Ganga launches coaching DVD for youths
Port of Spain, Trinidad - It is very common for just-retired cricketers to make careers in the media as commentators, or take to coaching by qualifying themselves or setting up coaching academies.
Daren Ganga, the former West Indies batsman, is involved in both, though with a difference. Aside from his commentary commitments, Ganga has produced a free interactive coaching DVD to help youngsters fast-track their development and assist coaches and parents in enhancing their knowledge of the game.
The product, launched on July 23 at the Queen's Park Oval in Port-of-Spain, is backed by the Daren Ganga Foundation, a charitable organisation started by Ganga in 2007 to help kids from less-privileged backgrounds to find their way in cricket.
The DVD, titled 'The Fundamentals', is to be the first volume in a series of Ganga's coaching DVDs. It contains sections covering batting, bowling, fielding, wicketkeeping, pitch and equipment, players and fielding positions, officials.
The instructional video uses animation, live action videography, in-studio demonstrations and interviews. There are tips in the form of video with current and former West Indies players, including Curtly Ambrose, Ian Bishop, Shivnarine Chanderpaul, umpire Billy Doctrove, Ramnaresh Sarwan and Anisa Mohammed from the women's team.
The idea was conceived two years ago, when Ganga was involved in a scholarship cricket program for children part of his foundation. While researching on the available coaching material, he discovered that there were several videos focusing on specific components of the game, such as captaincy and fielding. He then set about producing his own product that would "encapsulate all aspects of the game." That, and the presence of experts offering tips, is the DVD's USP.
"I recognised that I can't be there all the time but I have done a lot of networking in terms of cricketers," Ganga told ESPNcricinfo over phone from Trinidad. "I had access to a lot of information and wanted to set up a more accessible medium for these young cricketers."
There is a personal background to the project, Ganga's life story itself. Ganga himself hailed from humble origins in rural Barrackpore, in south Trinidad. The community cricket matches shaped his interest in the game, but in order to take his game forward, he rarely had access to proper coaching. He admits that a lot of his early learning came via trial and error and expert advice was hard to come by. That changed as his cricket progressed to age-group level for Trinidad, but in the process, he had to "unlearn" a lot of things he had picked up in his early years.

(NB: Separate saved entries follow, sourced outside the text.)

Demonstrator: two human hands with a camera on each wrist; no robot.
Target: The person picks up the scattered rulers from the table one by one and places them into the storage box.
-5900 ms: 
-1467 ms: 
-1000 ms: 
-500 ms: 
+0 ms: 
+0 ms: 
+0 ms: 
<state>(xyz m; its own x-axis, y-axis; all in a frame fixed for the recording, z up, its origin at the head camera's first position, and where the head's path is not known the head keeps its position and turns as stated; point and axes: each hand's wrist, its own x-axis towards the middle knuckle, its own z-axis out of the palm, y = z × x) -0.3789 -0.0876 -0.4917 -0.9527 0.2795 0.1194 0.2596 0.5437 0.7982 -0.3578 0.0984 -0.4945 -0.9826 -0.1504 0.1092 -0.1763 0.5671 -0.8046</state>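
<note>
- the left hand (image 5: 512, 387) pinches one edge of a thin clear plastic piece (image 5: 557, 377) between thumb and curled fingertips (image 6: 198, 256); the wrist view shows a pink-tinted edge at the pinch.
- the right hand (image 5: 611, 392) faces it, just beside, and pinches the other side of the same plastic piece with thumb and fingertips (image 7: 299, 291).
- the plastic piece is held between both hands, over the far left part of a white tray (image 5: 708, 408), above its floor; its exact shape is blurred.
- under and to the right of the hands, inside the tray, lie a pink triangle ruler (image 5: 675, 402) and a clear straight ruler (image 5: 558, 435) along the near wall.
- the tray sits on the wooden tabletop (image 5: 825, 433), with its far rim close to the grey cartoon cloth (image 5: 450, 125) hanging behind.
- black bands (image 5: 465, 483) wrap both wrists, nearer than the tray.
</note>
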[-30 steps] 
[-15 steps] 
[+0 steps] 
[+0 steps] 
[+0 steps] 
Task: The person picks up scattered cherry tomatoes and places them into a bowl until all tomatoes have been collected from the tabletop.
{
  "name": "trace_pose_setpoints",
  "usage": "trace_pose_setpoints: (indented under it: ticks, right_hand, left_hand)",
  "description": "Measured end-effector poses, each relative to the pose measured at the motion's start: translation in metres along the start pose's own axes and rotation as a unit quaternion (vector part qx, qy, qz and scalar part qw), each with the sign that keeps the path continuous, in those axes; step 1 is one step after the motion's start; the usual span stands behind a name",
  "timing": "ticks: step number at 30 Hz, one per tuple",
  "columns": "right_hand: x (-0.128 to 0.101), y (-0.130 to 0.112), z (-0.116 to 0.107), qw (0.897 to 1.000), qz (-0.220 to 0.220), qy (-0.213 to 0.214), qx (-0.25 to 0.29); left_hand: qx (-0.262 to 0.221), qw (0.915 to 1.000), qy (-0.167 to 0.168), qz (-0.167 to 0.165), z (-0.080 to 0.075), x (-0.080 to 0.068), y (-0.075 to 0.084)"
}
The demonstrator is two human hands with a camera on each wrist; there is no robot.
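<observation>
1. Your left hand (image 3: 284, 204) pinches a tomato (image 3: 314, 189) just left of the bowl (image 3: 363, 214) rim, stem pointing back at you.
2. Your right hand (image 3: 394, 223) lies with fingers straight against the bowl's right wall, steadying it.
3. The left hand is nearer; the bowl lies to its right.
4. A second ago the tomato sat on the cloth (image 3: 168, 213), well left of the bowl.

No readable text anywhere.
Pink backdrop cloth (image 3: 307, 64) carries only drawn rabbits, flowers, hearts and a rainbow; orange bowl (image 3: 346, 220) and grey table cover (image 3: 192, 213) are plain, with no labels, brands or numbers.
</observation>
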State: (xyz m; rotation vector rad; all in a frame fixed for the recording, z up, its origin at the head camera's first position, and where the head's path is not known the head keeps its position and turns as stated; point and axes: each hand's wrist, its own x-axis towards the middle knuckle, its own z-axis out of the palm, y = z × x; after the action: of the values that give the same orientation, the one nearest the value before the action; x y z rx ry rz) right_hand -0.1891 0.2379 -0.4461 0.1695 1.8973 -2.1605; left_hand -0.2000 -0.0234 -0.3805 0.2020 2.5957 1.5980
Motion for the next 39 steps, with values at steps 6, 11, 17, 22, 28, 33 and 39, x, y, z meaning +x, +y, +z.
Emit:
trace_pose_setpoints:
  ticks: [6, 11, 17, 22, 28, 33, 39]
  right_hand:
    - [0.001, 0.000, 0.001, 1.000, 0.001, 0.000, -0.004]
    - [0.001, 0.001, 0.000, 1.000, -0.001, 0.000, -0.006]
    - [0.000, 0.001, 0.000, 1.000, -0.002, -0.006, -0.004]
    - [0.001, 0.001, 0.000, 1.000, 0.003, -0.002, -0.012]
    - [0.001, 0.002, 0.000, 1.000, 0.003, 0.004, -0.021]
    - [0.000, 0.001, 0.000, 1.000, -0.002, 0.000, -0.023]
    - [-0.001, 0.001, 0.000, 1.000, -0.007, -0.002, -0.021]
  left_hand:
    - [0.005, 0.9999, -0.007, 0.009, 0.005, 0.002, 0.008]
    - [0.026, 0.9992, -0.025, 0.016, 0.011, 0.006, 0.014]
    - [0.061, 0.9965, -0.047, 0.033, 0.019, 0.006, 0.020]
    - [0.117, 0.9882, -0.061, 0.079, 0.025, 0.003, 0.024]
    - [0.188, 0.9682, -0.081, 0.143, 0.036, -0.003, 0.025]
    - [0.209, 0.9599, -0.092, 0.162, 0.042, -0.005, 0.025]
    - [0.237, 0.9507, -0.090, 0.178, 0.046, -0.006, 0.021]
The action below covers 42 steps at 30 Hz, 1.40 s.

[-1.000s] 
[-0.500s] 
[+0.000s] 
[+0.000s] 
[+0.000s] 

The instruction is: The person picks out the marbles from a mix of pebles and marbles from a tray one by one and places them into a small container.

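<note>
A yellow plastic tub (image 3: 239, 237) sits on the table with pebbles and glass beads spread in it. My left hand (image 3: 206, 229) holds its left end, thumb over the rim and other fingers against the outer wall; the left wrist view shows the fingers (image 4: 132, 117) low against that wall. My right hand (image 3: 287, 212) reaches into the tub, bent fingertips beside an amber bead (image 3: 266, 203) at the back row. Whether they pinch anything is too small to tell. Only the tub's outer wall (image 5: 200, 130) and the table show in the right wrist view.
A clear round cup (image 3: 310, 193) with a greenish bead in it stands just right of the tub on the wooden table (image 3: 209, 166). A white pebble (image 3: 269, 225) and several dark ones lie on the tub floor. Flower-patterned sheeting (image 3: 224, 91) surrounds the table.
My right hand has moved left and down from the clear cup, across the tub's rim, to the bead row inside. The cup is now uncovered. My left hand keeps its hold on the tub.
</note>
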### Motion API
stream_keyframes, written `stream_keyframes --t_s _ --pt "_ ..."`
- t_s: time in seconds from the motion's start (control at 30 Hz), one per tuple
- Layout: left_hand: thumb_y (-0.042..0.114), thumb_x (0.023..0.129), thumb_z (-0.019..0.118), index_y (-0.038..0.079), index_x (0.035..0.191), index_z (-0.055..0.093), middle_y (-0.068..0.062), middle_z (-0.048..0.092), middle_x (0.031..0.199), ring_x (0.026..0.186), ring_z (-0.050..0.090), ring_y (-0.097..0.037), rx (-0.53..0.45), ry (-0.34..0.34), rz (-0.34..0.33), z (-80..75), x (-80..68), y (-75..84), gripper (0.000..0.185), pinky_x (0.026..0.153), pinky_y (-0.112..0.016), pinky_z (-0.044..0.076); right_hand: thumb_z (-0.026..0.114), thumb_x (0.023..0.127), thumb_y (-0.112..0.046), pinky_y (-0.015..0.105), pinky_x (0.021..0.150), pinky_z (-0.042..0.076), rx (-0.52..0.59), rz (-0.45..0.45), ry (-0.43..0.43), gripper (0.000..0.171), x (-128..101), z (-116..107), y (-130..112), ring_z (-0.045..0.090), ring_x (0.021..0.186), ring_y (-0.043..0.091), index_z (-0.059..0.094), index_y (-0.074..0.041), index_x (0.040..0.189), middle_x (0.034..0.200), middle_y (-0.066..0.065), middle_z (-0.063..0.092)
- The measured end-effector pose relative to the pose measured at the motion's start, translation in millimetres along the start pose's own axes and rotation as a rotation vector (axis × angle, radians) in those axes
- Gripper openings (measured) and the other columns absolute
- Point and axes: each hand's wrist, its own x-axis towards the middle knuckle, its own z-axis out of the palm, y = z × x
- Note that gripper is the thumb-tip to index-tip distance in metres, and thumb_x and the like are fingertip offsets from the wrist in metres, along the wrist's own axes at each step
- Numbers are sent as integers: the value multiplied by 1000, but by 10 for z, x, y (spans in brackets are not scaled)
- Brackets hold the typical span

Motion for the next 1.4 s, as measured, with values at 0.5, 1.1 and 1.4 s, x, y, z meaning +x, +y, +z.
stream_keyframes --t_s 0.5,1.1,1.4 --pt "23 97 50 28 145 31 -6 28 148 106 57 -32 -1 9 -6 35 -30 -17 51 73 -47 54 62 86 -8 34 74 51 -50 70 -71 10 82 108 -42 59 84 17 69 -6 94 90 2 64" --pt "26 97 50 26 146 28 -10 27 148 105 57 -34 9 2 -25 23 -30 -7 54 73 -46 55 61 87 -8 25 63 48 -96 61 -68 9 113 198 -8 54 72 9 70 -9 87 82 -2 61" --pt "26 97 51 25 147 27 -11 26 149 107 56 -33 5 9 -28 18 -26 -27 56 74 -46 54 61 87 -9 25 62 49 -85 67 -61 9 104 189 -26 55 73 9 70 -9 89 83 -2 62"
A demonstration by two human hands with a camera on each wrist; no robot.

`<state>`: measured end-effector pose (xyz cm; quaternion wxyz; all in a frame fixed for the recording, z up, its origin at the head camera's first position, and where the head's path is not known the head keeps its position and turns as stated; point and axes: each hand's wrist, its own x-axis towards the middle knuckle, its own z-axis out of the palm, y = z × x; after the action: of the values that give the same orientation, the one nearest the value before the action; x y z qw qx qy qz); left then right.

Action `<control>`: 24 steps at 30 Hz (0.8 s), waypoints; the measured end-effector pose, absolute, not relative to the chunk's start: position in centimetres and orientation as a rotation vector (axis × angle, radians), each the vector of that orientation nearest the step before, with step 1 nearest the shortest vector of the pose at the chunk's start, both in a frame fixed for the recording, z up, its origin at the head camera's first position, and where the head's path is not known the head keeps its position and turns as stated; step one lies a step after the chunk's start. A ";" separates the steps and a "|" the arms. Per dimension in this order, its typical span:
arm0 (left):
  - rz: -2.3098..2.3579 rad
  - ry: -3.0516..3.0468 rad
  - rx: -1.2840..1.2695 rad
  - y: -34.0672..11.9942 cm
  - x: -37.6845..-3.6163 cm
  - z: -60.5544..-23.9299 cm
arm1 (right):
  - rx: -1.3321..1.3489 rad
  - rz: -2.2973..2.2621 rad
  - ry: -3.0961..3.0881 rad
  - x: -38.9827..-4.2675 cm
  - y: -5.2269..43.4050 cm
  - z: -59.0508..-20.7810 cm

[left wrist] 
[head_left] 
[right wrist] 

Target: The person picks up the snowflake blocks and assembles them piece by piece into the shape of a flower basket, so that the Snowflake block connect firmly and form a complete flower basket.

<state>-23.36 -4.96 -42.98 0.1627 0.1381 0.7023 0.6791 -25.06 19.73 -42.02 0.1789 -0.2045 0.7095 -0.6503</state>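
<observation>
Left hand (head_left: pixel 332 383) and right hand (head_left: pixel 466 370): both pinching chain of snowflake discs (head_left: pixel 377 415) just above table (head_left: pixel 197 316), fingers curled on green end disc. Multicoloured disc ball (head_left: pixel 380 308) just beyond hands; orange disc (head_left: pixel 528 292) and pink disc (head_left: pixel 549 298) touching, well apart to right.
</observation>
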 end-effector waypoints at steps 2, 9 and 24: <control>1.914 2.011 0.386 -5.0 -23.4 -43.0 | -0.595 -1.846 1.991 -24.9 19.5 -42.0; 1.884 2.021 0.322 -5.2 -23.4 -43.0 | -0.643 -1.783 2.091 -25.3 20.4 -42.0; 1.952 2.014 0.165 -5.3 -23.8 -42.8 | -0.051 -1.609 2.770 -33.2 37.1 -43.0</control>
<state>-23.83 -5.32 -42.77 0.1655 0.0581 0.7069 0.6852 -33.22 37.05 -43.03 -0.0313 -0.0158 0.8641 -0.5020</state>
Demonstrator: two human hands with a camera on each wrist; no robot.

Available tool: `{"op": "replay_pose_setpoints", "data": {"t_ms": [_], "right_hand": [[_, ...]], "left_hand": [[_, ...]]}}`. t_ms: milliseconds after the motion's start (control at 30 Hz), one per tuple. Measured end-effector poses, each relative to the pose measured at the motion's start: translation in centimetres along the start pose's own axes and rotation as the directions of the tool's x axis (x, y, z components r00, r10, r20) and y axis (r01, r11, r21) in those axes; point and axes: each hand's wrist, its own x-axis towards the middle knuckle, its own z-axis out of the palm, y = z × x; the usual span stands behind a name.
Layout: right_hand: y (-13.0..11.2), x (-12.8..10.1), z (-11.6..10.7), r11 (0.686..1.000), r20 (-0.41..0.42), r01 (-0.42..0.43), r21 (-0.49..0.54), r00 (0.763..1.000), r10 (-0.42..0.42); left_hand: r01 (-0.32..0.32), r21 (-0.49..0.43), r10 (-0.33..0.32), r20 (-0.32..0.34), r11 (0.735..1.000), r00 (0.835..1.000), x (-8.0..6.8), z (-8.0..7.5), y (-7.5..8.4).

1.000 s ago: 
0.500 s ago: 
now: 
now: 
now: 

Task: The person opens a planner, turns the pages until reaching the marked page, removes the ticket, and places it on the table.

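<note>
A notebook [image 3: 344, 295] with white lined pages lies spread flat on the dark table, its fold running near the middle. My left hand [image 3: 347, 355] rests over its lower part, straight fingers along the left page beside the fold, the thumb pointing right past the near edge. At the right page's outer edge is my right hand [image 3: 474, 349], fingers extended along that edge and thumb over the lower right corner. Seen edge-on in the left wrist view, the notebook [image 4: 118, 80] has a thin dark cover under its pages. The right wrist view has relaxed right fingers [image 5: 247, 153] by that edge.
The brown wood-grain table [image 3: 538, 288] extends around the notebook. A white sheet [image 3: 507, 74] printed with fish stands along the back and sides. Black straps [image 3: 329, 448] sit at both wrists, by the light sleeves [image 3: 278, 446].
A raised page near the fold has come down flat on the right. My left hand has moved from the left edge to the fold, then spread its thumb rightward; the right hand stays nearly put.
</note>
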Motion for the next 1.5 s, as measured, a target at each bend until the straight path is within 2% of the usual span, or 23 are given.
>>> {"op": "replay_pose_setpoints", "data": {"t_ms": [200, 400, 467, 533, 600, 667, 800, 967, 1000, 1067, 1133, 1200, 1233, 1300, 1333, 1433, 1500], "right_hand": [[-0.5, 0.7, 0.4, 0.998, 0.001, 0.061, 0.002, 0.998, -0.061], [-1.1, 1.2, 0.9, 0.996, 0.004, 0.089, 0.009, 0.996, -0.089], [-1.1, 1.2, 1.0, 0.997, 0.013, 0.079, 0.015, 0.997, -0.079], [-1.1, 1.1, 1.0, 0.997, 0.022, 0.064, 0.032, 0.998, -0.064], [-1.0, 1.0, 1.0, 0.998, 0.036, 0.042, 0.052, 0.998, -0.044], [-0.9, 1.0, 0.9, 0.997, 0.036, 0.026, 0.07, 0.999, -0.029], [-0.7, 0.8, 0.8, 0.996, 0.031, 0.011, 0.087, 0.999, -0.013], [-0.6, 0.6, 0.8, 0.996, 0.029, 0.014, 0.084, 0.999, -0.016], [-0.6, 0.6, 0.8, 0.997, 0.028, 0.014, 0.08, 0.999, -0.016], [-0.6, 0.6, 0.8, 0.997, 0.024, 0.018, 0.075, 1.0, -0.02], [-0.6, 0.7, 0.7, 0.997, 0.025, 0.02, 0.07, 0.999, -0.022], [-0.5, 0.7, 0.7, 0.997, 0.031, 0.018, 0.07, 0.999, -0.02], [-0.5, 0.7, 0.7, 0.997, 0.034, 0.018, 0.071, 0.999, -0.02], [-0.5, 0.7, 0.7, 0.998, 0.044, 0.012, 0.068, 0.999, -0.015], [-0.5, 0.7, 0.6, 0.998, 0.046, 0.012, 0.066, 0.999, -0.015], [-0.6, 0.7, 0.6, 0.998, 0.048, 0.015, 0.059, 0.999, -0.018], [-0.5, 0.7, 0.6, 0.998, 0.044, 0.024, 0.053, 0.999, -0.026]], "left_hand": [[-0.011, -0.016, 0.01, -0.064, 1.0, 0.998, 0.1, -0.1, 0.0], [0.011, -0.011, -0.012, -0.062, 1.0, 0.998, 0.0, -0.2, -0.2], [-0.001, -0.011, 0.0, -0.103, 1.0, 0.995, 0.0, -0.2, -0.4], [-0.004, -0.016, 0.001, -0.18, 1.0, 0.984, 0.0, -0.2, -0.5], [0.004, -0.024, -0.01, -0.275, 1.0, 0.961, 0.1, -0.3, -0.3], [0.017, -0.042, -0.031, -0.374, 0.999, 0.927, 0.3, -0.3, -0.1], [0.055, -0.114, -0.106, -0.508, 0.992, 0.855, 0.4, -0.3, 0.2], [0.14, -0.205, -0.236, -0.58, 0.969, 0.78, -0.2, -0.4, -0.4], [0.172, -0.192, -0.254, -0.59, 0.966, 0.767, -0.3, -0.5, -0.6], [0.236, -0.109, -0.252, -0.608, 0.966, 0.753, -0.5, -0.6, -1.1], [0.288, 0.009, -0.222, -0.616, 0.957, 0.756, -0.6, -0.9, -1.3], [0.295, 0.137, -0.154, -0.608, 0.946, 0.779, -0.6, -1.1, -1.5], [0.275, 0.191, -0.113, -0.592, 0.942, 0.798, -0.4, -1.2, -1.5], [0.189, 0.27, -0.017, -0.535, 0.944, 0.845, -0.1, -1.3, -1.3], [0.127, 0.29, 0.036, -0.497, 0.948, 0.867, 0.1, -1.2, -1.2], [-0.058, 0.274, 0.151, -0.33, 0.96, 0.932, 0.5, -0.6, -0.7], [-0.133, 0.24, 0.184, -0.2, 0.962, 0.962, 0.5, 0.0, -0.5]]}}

Ganga says the purpose of his coaching series is to help youngsters pick up the fundamentals at the formative years. "When I looked back at my early years I recognised that I had no access to the people who knew the fundamentals of the game," Ganga said.
"This DVD will resolve these issues some of these kids have. I had to go through a process of unlearning at different stages. Mind you, I started playing at first-class level at 17 and international level at 19. My period of development was shorter than what most people go through. Therefore I had to spend a lot of time developing my game while I was playing at the top level and learning things I should have picked up when I was younger.
"The purpose of this DVD is for youngsters to shorten their timespan of development and to avoid the process of unlearning. I realised that if I had access to this info earlier, I think my performances would have been a lot better than what it was."
While several West Indies legends, like Viv Richards, had no formal coaching in their early years and yet succeeded at the highest level, Ganga said they were fortunate to develop their skills by playing league and county cricket in England, and also by learning off each other.
Ganga's cricket advanced when he was under Brian Lara's wing. This is where the presence of the experts in the video is vital, says Ganga, to bridge the gap. "Nowadays, access to all these players of yesteryear is very limited and more so in a rural community," Ganga said. The experts go beyond the mere technical details and also touch on the mental side of the game.
"Chanderpaul talks about keeping his eyes on the ball, his preparation, working on the short ball, defence, taking the time to train and the art of batting for long periods," Ganga said. "He was from a humble beginning and he spoke about his difficulties getting the right equipment and how his mom used to collect cloth from the community and stuff it together to make a thigh pad. Despite those challenges he was able to conquer it."
Speaking of challenges, Ganga had to deal with a few in producing the DVD. Aside from the exhaustive research, funding was the biggest hurdle. Money had to be taken from the foundation to meet production costs and pay for access to cricket venues for filming.
The foundation is seeking corporate sponsorship to offset production and distribution costs, and fund the remaining DVDs in the series. The next volume will explain the game at the advanced level. With the immense popularity of T20 cricket, particularly in the region with the success of the CPL, Ganga says the next volume will explain the various skills associated with the format, such as playing attacking shots.
The mental side of the game will also be covered in greater detail, once the viewer masters the fundamentals.
The DVD will be available in stores in the region from the end of September and online bookings can be made via the foundation's website. Ganga says he is hoping to tie up with e-commerce giants like Amazon to sell the product internationally.